Annex 2.A: Intervention Categories and Pertinent Policy Instruments
The term intervention is used to denote actions taken by or for individuals to reduce the risk, duration, or severity of an adverse health condition. Policy instruments encourage, discourage, or undertake interventions. Stopping smoking, for example, is an intervention that an individual can take to reduce his or her risk of a range of diseases, and taxing tobacco products is a potential instrument of government policy to encourage this intervention. Interventions are divided into those that are population based and those that are personal as follows:
-
Population-based primary prevention is directed toward entire populations or population subgroups. These interventions fall into three broad categories: personal behavior change, control of environmental hazards, and population-oriented medical interventions (for example, immunization, mass chemoprophylaxis, and screening and referral).
-
Personal interventions are directed toward individuals and can be provided at home; at clinics (community, private, work-based, or school-based); at district hospitals; or at referral hospitals.
Primary prevention aims at reducing the level of one or more identified risk factors to reduce the probability of the initial occurrence of a disease (for instance, providing medication for established hypertension to prevent stroke or myocardial infarction).
Cure of a condition aims at removing the cause and restoring function to what it was before.
Acute management consists of time-limited interventions that decrease the severity of acute events or the level of established risk factors to minimize their long-term effect (for instance, providing thrombolytics for acute myocardial infarction or angioplasty to reduce stenosis in coronary arteries).
Secondary prevention (or chronic care) consists of ongoing interventions aimed at decreasing the severity and frequency of recurrent events of chronic or episodic diseases (for instance, providing selective serotonin reuptake inhibitors for severe unipolar depression).
Rehabilitation aims at restoring or partially restoring physical, psychological, or social function resulting from a previous condition.
Palliation aims at reducing pain and suffering from a condition for which no cure or means of rehabilitation is currently available. It may range from the use of aspirin for headaches to the use of opiates to control terminal cancer pain.

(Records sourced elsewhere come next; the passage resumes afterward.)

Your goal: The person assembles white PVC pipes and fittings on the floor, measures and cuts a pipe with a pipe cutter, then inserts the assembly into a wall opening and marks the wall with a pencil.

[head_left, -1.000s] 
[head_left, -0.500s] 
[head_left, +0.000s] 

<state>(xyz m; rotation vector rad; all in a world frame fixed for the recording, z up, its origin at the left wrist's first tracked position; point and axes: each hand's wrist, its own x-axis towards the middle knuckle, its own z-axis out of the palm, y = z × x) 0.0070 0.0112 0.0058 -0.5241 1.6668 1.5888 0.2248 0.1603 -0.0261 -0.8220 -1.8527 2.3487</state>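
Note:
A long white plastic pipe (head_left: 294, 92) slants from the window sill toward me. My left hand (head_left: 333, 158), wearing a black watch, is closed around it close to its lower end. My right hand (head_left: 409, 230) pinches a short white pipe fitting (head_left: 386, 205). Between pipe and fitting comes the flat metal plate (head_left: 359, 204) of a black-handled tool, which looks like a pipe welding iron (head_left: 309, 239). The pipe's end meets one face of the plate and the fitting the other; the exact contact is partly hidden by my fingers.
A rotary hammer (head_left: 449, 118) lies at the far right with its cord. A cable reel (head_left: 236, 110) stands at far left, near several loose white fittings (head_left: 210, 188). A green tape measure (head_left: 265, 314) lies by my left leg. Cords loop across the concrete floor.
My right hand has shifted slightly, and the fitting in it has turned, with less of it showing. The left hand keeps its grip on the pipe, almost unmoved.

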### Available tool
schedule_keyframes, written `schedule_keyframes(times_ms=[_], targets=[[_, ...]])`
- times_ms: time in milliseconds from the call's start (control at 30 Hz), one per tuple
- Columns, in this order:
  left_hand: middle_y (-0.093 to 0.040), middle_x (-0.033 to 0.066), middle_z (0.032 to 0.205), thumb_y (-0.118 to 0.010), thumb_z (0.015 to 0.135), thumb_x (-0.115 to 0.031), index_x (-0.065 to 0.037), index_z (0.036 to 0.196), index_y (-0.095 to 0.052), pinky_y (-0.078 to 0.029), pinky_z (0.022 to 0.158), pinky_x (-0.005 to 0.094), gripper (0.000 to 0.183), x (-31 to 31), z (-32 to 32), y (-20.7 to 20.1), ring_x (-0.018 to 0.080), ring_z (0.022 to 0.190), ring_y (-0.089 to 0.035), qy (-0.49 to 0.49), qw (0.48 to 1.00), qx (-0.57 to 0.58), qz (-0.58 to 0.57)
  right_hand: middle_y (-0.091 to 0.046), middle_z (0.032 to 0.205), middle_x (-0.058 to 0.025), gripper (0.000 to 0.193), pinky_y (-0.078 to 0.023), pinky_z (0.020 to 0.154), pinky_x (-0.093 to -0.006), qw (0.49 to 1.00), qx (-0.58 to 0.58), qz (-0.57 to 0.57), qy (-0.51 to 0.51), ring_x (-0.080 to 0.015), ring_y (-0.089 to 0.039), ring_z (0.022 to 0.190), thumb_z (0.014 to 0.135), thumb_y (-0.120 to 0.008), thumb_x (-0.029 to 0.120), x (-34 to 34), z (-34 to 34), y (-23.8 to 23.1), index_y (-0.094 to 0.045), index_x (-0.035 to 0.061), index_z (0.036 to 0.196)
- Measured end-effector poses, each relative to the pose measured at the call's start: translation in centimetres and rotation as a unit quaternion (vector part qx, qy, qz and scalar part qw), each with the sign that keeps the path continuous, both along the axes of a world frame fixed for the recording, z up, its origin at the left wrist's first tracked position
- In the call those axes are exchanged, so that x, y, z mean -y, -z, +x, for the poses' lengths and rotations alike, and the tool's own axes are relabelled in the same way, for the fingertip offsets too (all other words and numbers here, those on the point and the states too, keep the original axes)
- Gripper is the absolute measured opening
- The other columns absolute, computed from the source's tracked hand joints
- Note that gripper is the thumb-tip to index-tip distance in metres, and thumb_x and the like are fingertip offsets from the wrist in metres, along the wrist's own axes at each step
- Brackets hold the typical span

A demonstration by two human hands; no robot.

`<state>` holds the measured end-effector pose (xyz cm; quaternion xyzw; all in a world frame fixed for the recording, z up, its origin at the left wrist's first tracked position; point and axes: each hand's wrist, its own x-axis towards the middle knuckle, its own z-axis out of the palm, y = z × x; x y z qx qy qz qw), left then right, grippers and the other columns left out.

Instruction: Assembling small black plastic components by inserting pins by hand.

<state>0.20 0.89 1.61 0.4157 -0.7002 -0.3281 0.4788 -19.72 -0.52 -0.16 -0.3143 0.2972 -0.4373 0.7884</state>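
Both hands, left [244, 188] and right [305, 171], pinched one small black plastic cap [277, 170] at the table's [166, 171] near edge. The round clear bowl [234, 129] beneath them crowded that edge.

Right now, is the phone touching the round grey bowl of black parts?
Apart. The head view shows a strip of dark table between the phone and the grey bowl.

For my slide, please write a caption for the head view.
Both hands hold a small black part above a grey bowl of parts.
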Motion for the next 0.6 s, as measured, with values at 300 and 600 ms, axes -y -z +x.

Policy instruments are activities that governments or other entities that wish to encourage or discourage interventions or to expand the potential interventions could undertake. The following are five major instruments of policy:
-
Information, education, and communication seek to improve the knowledge of individuals and service providers about the consequences of their choices.
-
Taxes and subsidies on commodities, services, and pollutants seek to effect appropriate behavioral responses.
-
Regulation and legislation seek to limit the availability of certain commodities, to curtail certain practices, and to define the rules governing the financing and provision of health services.
-
Direct expenditures seek to provide or to finance the provision of selected interventions (such as immunizations); to provide infrastructure (for instance, medical schools) that facilitates the provision of a range of interventions; or to alter infrastructure so as to influence behavior (for example, by installing speed bumps).
-
Research and development, either undertaken directly or encouraged through subsidies, are central to the goal of expanding the range of interventions available and reducing their costs.